7.6.2. qconfig

horizon_plugin_pytorch.quantization.get_default_qconfig(activation_fake_quant: Optional[str] = 'fake_quant', weight_fake_quant: Optional[str] = 'fake_quant', activation_observer: Optional[str] = 'min_max', weight_observer: Optional[str] = 'min_max', activation_qkwargs: Optional[Dict] = None, weight_qkwargs: Optional[Dict] = None)

Get default qconfig.

参数
  • activation_fake_quant – FakeQuantize type of activation, default is fake_quant. Avaliable items are fake_quant, lsq, pact.

  • weight_fake_quant – FakeQuantize type of weight, default is fake_quant. Avaliable items are fake_quant, lsq and pact.

  • activation_observer – Observer type of activation, default is min_max. Avaliable items are min_max, fixed_scale, clip, percentile, clip_std, mse, kl.

  • weight_observer – Observer type of weight, default is min_max. Avaliable items are min_max, fixed_scale, clip, percentile, clip_std, mse.

  • activation_qkwargs – A dict contain activation Observer type, args of activation FakeQuantize and args of activation Observer.
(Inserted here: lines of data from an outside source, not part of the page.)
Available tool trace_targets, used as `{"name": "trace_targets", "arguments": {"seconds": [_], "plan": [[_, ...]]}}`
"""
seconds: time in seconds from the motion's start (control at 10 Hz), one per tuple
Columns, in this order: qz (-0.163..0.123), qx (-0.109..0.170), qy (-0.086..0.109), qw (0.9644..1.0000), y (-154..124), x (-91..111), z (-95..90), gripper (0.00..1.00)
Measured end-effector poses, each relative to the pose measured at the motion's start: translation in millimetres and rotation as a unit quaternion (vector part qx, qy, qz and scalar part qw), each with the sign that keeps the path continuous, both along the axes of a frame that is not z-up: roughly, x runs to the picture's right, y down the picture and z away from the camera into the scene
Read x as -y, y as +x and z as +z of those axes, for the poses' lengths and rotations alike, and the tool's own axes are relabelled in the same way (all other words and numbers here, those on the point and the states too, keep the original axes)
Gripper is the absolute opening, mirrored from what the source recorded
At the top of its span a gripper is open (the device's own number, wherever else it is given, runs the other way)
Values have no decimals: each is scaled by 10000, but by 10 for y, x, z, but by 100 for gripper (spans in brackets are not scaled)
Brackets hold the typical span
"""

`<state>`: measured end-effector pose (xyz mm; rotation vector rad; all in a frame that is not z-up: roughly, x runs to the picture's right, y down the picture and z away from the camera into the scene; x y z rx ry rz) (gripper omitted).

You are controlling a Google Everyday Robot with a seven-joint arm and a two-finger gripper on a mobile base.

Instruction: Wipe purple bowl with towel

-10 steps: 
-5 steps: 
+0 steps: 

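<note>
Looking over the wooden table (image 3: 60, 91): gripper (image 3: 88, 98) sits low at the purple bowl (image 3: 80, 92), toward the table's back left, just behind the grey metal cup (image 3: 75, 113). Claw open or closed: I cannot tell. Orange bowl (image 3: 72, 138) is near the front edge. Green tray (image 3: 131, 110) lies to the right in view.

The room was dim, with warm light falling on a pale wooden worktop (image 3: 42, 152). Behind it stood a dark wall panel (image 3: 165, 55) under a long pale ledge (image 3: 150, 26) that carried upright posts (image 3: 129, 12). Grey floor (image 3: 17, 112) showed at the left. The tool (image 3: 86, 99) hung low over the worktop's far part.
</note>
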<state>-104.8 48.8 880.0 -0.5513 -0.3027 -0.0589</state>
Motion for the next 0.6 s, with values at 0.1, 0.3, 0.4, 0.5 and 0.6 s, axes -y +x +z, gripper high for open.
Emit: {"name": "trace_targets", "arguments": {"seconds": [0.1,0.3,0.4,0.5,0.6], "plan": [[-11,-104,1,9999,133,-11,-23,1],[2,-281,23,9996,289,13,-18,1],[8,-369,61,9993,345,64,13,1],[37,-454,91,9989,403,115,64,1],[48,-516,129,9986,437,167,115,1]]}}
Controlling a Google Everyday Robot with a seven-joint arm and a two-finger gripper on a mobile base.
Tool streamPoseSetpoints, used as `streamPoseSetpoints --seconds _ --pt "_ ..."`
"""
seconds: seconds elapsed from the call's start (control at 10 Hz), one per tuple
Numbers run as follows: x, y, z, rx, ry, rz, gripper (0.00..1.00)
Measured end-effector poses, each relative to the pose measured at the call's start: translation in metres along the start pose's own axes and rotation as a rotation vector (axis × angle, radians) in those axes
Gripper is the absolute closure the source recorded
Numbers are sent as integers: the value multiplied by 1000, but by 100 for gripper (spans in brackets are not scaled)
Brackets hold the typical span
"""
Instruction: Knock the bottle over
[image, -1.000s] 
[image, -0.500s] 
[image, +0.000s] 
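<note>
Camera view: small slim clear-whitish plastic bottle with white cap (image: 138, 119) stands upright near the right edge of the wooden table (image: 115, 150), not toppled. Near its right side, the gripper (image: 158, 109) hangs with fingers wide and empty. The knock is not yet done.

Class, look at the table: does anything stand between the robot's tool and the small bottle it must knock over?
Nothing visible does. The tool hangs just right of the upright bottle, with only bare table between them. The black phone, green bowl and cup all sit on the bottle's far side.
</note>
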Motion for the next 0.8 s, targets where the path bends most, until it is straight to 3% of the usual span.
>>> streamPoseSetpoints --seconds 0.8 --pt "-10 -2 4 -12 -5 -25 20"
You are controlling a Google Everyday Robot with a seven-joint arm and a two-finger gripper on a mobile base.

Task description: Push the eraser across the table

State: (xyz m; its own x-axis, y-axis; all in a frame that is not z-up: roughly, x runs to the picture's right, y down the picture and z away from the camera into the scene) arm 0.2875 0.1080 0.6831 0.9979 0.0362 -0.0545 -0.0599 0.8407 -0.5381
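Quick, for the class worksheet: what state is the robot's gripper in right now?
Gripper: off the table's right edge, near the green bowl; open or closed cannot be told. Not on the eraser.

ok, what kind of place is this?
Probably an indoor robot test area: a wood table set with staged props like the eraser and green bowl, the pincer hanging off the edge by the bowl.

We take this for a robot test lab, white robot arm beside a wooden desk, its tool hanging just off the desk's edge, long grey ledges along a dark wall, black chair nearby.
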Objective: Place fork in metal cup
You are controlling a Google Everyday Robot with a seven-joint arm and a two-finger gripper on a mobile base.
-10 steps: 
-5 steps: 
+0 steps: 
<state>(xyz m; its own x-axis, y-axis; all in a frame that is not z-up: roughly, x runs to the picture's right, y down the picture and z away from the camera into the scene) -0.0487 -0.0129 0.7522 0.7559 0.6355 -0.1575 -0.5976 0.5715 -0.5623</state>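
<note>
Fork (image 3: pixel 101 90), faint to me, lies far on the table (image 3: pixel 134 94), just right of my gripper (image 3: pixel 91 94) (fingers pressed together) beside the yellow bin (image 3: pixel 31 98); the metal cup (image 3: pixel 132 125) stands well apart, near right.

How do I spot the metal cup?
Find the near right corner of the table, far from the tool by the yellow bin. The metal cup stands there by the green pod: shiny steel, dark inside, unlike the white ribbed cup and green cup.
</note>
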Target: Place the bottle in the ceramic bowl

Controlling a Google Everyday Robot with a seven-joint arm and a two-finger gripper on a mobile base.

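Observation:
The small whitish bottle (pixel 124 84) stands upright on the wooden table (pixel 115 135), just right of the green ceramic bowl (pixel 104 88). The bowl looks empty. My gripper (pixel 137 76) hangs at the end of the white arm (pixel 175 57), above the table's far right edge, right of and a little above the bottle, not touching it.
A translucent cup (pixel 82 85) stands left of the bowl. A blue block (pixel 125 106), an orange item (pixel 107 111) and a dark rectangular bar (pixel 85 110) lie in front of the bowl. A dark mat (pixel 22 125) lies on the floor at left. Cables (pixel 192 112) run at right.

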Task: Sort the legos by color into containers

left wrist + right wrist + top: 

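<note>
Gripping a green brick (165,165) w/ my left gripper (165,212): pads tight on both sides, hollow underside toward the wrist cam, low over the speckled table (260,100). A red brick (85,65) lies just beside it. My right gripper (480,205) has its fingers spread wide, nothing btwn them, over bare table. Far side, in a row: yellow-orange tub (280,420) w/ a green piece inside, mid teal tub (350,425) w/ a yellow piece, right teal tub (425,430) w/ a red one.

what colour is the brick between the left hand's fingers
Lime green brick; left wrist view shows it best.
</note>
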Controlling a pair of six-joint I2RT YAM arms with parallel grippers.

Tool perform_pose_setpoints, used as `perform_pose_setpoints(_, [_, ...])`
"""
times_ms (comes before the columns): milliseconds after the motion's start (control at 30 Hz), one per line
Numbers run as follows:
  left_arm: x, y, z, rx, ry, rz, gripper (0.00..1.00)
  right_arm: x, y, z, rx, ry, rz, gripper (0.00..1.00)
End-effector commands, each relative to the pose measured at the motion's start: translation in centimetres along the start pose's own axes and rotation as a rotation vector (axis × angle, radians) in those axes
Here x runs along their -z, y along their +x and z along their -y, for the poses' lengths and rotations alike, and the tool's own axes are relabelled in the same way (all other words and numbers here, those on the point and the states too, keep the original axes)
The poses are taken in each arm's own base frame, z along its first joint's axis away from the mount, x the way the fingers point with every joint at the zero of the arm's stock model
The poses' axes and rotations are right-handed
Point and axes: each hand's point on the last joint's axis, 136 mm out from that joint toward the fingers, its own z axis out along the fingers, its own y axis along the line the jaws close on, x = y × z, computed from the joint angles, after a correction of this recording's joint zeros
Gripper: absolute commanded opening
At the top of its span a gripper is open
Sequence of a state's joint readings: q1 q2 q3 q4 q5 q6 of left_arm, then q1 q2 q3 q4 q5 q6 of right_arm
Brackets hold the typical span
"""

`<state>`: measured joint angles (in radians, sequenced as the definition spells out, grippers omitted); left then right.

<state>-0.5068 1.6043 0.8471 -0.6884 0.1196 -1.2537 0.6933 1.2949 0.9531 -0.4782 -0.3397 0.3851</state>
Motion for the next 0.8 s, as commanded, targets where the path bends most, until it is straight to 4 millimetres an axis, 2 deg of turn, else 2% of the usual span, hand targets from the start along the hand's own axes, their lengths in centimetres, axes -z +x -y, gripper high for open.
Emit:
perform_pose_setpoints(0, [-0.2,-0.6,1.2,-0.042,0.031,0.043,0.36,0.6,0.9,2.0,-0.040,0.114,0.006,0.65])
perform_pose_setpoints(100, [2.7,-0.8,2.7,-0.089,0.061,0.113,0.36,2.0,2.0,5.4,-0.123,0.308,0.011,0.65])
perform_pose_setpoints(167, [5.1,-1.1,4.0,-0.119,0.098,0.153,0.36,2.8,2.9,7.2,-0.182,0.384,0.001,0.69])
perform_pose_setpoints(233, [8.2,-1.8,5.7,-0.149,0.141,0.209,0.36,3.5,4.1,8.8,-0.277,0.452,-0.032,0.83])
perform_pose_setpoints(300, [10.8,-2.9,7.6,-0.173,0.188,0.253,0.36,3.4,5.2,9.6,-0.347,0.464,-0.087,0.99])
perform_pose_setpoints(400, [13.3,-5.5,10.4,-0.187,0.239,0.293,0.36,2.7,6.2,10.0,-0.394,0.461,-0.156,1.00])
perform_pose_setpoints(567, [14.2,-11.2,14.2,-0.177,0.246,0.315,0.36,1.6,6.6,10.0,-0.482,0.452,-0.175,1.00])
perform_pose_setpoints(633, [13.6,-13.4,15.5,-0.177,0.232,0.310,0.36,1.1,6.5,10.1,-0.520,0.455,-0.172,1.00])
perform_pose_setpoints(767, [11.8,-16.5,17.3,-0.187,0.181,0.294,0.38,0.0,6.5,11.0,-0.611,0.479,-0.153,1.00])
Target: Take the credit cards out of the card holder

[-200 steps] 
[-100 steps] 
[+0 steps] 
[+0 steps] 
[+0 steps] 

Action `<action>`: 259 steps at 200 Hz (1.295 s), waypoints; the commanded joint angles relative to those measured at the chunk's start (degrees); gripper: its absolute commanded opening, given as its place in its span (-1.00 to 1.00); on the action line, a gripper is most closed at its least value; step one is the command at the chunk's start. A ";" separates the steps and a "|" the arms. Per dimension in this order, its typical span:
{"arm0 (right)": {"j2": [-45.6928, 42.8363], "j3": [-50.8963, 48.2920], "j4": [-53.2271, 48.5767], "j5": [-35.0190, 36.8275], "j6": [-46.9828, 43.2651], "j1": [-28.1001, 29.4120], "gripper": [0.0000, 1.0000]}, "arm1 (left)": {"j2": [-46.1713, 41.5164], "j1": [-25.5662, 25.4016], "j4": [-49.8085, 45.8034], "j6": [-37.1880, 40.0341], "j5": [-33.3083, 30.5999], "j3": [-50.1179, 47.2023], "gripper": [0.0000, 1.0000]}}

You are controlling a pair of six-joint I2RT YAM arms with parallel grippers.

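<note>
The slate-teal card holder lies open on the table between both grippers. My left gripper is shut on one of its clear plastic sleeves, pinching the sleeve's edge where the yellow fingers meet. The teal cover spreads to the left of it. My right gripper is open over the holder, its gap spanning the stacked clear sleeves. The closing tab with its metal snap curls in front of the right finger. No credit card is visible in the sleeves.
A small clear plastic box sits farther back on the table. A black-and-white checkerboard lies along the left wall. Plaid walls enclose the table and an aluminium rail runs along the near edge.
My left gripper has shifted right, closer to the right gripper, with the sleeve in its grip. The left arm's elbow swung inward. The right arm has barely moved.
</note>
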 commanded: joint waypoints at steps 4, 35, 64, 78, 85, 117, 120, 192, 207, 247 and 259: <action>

  • weight_qkwargs – A dict contain weight Observer type, args of weight FakeQuantize and args of weight Observer.

7.6.2.1. qconfig 定义示例

default_qat_8bit_fake_quant_qconfig = get_default_qconfig(
    activation_fake_quant="fake_quant",
    weight_fake_quant="fake_quant",
    activation_observer="min_max",
    weight_observer="min_max",
    activation_qkwargs=None,
    weight_qkwargs={"qscheme": torch.per_channel_symmetric, "ch_axis": 0,},
    )

default_qat_8bit_weight_32bit_out_fake_quant_qconfig = get_default_qconfig(
    activation_fake_quant=None,
    weight_fake_quant="fake_quant",
    activation_observer=None,
    weight_observer="min_max",
    activation_qkwargs=None,
    weight_qkwargs={"qscheme": torch.per_channel_symmetric, "ch_axis": 0,},
    )

default_calib_8bit_fake_quant_qconfig = get_default_qconfig(
    activation_fake_quant="fake_quant",
    weight_fake_quant="fake_quant",
    activation_observer="percentile",
    weight_observer="min_max",
    activation_qkwargs=None,
    weight_qkwargs={"qscheme": torch.per_channel_symmetric, "ch_axis": 0,},
    )

default_calib_8bit_weight_32bit_out_fake_quant_qconfig = (
    default_qat_out_8bit_fake_quant_qconfig
    )

default_qat_8bit_weight_16bit_act_fake_quant_qconfig = get_default_qconfig(
    activation_fake_quant="fake_quant",
    weight_fake_quant="fake_quant",
    activation_observer="min_max",
    weight_observer="min_max",
    activation_qkwargs={"dtype": qint16,},
    weight_qkwargs={"qscheme": torch.per_channel_symmetric, "ch_axis": 0,},
)

default_calib_8bit_weight_16bit_act_fake_quant_qconfig = get_default_qconfig(
    activation_fake_quant="fake_quant",
    weight_fake_quant="fake_quant",
    activation_observer="percentile",
    weight_observer="min_max",
    activation_qkwargs={"dtype": qint16,},
    weight_qkwargs={"qscheme": torch.per_channel_symmetric, "ch_axis": 0,},
)